Somatoforme Störungen
Allen somatoformen Störungen ist gemeinsam, dass die Betroffenen unter körperlichen Beschwerden erheblich leiden, für die jedoch bezüglich Art und Ausmaß medizinisch keine Ursachen gefunden werden können. Beginn und Fortdauer der Symptome zeigen meist eine enge Verbindung zu unangenehmen Lebensereignissen, Schwierigkeiten und Konflikten, wobei diese psychische Verursachung bzw. Aufrechterhaltung des Beschwerdebildes häufig von den Betroffenen nicht zu benennen ist.

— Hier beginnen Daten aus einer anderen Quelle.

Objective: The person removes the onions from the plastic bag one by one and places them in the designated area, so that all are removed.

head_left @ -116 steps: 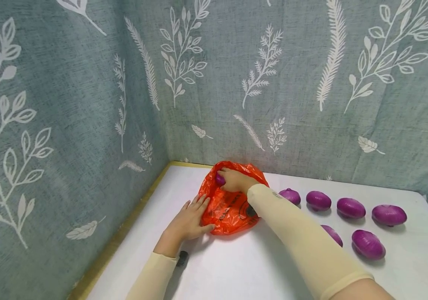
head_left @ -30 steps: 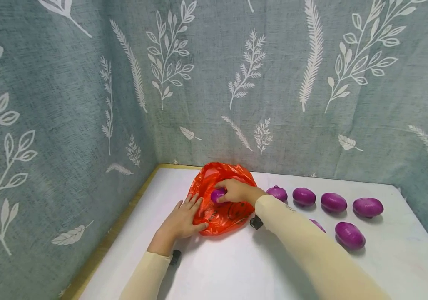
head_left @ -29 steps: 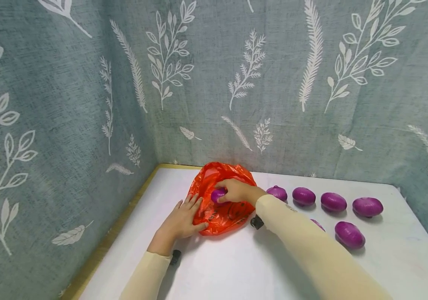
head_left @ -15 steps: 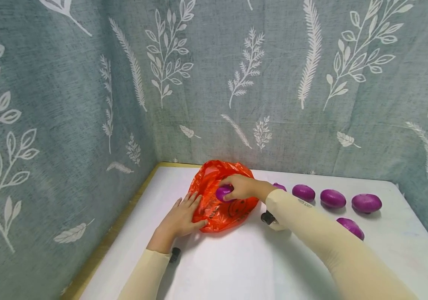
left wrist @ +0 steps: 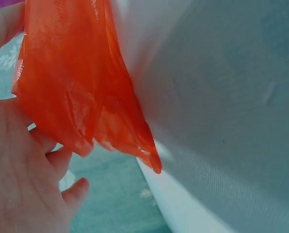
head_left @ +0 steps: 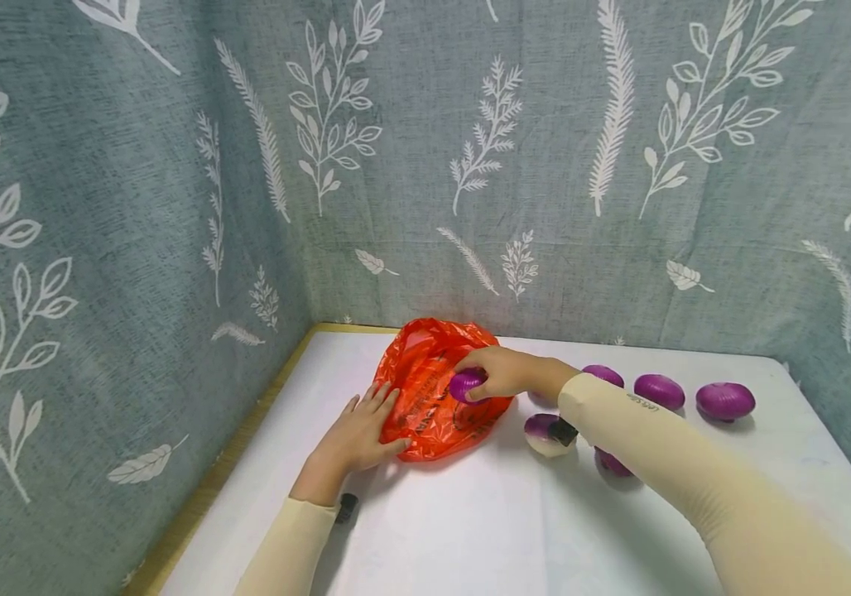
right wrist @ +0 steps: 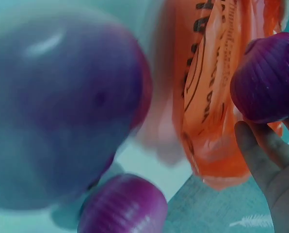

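In the head view my right hand (head_left: 496, 372) holds a purple onion (head_left: 466, 385) above the right part of a crumpled red plastic bag (head_left: 425, 406). The same onion (right wrist: 268, 80) shows in the right wrist view, with fingers beneath it and the printed bag (right wrist: 217, 97) behind. My left hand (head_left: 358, 434) lies at the bag's left edge, fingers stretched out over it. From the left wrist, the left hand (left wrist: 28, 165) is seen beside the hanging red plastic (left wrist: 72, 87), its fingertips partly behind it.
To the right, more purple onions (head_left: 660, 391) lie on the white table (head_left: 455, 530); my right forearm partly hides some. A purple-and-pale onion (head_left: 545, 445) sits under my right wrist, near a black wrist camera (head_left: 564, 432). Patterned cloth (head_left: 411, 165) hangs behind.
My right hand, holding the onion, has moved from the bag's far left part towards its right side. The left hand has stayed at the bag's left edge.
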`<state>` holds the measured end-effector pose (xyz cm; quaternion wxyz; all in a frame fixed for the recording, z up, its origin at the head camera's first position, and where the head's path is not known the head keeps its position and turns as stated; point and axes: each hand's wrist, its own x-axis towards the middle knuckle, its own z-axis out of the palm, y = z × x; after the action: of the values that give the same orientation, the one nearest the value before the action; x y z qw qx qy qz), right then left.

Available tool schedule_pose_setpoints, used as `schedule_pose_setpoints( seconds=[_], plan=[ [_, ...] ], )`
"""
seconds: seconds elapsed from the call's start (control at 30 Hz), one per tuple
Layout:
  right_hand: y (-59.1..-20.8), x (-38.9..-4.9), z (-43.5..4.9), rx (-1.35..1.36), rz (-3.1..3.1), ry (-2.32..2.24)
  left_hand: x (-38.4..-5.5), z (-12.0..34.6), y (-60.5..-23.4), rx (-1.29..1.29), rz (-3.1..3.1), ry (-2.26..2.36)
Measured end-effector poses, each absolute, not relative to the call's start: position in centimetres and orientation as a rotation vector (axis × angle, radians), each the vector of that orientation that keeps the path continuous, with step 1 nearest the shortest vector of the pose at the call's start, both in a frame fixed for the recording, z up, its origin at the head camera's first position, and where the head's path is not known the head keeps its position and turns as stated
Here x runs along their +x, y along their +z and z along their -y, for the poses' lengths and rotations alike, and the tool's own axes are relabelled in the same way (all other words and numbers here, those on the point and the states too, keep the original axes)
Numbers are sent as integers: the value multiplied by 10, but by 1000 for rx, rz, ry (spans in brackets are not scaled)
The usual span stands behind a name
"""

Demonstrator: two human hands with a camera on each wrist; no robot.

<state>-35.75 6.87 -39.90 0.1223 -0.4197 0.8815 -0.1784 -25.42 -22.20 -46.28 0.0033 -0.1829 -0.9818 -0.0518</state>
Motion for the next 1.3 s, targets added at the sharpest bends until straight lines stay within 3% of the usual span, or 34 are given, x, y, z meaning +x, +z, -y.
schedule_pose_setpoints(
  seconds=[1.3],
  plan=[
    [-375, -323, -166, -1284, -2515, -624, -256, 223, -468, -575, 3072, -213]
  ],
)
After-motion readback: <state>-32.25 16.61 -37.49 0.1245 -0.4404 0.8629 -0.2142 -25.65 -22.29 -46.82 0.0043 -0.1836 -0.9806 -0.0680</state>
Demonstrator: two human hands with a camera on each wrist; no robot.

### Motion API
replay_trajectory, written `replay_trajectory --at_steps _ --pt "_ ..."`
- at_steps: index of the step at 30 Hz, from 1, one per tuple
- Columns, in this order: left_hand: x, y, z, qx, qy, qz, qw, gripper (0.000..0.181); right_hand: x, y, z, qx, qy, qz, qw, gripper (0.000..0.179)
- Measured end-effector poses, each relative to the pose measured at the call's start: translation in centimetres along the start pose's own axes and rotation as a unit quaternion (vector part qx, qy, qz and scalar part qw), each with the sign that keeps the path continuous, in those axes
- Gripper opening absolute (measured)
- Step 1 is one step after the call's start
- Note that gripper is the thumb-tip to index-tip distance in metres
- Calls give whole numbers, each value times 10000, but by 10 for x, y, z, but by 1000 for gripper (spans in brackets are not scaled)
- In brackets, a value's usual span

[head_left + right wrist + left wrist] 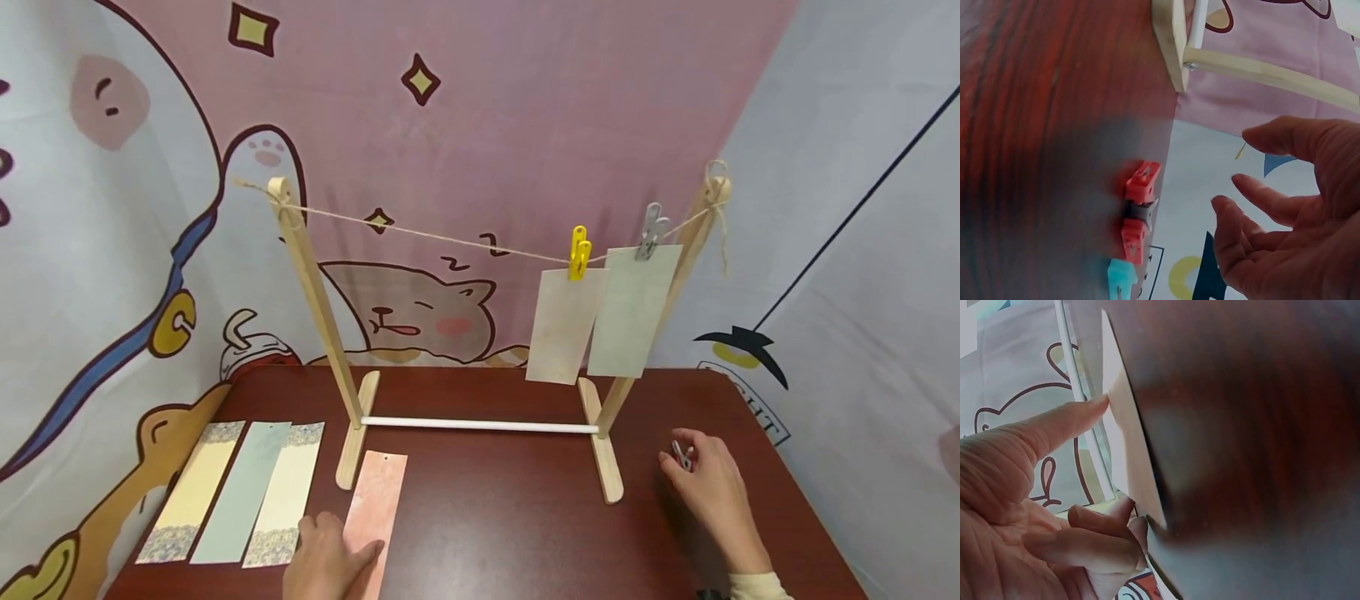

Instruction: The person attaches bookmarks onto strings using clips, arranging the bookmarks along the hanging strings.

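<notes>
My left hand (326, 557) reaches across a pink paper strip (375, 498) with a small hole at its top. In the left wrist view, the straight thumb touches the strip (1124, 434), while the other fingers are bent near the tabletop beside it. To the left lie a yellow strip (197, 483), a grey-green strip (243, 492) and a cream strip (291, 492). My right hand (712, 483) hovers at the right, fingers spread and holding nothing. Red clothespins (1135, 244) and a turquoise clothespin (1122, 275) lie close to it, apart from the fingers.
A wooden stand (318, 312) carries a sagging string (442, 236). A yellow clothespin (578, 252) holds one pale card (566, 329) on it, and a grey clothespin (651, 233) holds another pale card (633, 317). A white rod (480, 425) joins the feet. Behind hangs a cartoon cloth (525, 108).
</notes>
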State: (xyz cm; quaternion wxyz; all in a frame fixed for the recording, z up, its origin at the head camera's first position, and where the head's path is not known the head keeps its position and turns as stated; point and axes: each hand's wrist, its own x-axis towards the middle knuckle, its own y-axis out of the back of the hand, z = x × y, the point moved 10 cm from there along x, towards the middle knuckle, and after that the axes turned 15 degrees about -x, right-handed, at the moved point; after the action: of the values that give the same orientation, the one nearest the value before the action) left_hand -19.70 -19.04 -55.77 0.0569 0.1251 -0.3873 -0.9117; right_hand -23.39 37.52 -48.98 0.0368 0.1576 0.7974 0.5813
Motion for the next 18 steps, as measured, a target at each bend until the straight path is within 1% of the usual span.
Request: replay_trajectory --at_steps 4,7,9,13,16,18 --pt "1 -2 -2 -6 130 -110 9999 73 2 -4 5 -200 80 -135 9997 52" --pt "4 -6 -10 -139 194 -197 9995 60 3 -5 9 -266 73 -113 9996 51" --pt "9 -9 -21 -200 277 -233 9991 53 4 -5 10 -293 115 -103 9995 50" --pt "22 -17 -42 -268 57 -167 9995 45 5 -5 11 -384 260 -96 9989 49" --pt "28 -23 -53 -319 -226 -146 9991 43 5 -5 15 -446 275 -82 9986 50" --pt "29 -26 -60 -380 -234 -192 9988 41 6 -6 18 -459 250 -114 9986 51"
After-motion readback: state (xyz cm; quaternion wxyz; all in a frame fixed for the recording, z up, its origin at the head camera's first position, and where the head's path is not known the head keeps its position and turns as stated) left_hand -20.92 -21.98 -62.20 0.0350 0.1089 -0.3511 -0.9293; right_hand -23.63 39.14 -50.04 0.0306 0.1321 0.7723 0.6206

Spezielle Unterformen der somatoformen Störungen sind u.a.:
- somatoforme autonome Funktionsstörung
Mit somatoformen oder funktionellen Störungen werden körperliche Beschwerdebilder bezeichnet, die auf keine körperlichen Krankheiten zurückzuführen sind und bei denen man davon ausgeht, dass sie durch psychische Probleme verursacht worden sind; zum Beispiel durch längerfristiges hohes Stresserleben im privaten oder beruflichen Leben oder durch zwischenmenschliche Konflikte. Die Symptome werden so erlebt, als beruhten sie auf einer körperlichen Krankheit eines Systems oder Organs, das weitgehend oder vollständig durch das vegetative Nervensystem kontrolliert wird, zum Beispiel Herz-Kreislauf-System, Atemwegstrakt oder Magen-Darm-Trakt. Bei den Betroffenen besteht meist Unklarheit über die Herkunft der Beschwerden oder es bestehen Befürchtungen, an einer gefährlicher körperlichen Erkrankung zu leiden, obwohl keine entsprechenden medizinischen Befunde diagnostiziert werden konnten.

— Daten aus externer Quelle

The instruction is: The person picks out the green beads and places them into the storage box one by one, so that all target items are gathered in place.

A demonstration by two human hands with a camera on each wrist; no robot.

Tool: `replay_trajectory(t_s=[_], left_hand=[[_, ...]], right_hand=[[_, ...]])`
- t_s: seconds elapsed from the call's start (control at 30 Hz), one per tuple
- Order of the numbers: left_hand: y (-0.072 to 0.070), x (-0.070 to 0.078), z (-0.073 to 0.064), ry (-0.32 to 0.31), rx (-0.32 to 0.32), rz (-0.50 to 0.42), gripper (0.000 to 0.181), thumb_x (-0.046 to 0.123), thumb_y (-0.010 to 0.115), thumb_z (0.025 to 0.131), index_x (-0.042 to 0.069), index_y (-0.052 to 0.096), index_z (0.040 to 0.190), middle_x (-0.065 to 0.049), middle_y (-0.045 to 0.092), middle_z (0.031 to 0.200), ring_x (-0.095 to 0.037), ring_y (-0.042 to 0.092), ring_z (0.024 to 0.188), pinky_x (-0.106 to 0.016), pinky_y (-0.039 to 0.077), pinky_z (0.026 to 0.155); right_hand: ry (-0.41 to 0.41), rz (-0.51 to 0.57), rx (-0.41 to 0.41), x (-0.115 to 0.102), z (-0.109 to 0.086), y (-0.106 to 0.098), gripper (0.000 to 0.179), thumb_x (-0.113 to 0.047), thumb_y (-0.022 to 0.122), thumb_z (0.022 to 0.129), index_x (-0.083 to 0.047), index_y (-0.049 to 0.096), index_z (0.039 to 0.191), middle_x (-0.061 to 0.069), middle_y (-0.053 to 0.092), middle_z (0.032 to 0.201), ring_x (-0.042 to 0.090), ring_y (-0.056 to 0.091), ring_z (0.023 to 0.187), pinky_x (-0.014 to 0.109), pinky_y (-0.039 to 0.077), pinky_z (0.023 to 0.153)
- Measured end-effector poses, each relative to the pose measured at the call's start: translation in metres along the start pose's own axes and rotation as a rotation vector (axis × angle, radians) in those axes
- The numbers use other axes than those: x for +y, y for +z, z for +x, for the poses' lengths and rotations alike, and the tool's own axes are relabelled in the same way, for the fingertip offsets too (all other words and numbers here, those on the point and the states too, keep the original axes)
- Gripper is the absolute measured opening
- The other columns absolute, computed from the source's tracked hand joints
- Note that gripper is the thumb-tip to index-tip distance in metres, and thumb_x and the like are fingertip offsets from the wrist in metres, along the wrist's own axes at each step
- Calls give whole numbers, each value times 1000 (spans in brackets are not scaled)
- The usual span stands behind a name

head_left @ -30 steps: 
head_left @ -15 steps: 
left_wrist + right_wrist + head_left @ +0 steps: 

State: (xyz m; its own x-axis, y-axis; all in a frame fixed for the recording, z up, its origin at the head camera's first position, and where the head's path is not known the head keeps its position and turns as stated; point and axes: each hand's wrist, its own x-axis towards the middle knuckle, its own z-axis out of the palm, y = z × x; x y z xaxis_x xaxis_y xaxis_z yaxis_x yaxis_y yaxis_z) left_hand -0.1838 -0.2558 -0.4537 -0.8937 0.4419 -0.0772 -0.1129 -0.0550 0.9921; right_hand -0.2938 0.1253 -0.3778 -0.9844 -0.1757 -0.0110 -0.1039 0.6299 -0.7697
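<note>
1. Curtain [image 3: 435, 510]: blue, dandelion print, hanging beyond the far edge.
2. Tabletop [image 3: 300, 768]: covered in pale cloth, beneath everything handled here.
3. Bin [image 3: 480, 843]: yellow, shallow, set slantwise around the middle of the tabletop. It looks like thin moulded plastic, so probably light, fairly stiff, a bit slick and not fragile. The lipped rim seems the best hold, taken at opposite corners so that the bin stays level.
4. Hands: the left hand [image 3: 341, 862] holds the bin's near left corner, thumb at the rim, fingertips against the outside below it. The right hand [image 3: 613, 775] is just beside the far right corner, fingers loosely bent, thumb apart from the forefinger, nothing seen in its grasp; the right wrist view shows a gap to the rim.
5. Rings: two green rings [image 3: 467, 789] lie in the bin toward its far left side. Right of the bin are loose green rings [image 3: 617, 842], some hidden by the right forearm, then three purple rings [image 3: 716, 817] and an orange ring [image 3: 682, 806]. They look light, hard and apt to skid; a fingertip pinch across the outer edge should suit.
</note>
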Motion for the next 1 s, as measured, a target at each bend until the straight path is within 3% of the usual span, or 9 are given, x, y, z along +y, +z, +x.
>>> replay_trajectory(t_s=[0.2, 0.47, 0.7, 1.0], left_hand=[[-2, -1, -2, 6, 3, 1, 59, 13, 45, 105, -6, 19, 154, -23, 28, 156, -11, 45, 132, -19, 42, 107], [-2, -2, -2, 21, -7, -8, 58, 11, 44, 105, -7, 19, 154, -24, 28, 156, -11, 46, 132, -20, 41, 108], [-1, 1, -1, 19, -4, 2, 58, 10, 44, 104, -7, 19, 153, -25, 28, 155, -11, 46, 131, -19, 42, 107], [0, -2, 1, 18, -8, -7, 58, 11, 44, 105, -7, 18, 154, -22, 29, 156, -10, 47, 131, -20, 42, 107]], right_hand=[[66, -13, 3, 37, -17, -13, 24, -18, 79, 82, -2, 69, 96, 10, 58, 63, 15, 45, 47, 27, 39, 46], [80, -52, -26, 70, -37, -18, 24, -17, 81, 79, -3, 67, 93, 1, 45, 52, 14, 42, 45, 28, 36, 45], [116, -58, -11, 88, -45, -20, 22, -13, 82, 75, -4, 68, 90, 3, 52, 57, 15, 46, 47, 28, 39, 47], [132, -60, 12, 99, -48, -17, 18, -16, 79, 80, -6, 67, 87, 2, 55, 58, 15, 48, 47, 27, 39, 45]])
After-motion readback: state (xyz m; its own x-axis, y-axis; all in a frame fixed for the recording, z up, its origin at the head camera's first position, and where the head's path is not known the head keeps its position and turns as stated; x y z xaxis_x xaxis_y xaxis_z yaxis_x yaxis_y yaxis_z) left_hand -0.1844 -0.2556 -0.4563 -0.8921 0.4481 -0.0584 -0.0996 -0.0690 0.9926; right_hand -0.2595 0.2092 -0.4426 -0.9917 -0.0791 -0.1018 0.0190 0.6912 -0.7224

- anhaltende Schmerzstörung
Akute Schmerzen dauern einige Sekunden bis einige Wochen und sind in der Regel an erkennbare Auslöser gekoppelt; fällt der schädigende äußere Reiz oder die Entzündung im Körper weg, ist das Schmerzerleben ebenfalls beendet. Bei der chronischen Schmerzstörung (wenn der Schmerz über 6 Monate andauert) besteht ein andauernder, schwerer und quälender Schmerz, der durch einen physiologischen Prozess oder eine körperliche Störung nicht vollständig erklärt werden kann, auch wenn dieser meist ein akutes Schmerzstadium (z.B. durch Verletzungen, Erkrankungen) vorausging. Der Schmerz tritt hier in Verbindung mit emotionalen Konflikten oder psychosozialen Problemen auf. Auf lang andauernde Schmerzen reagieren Menschen häufig mit Hoffnungslosigkeit, Verzweifelung, mit Sorgen und depressiven Verhaltensmustern und Gedanken sowie mit Schlafstörungen, Appetitverlust und sozialem Rückzug. Diese körperlichen, psychischen und sozialen Belastungen sind meist mit einem erheblichen Verlust an Lebensqualität verbunden.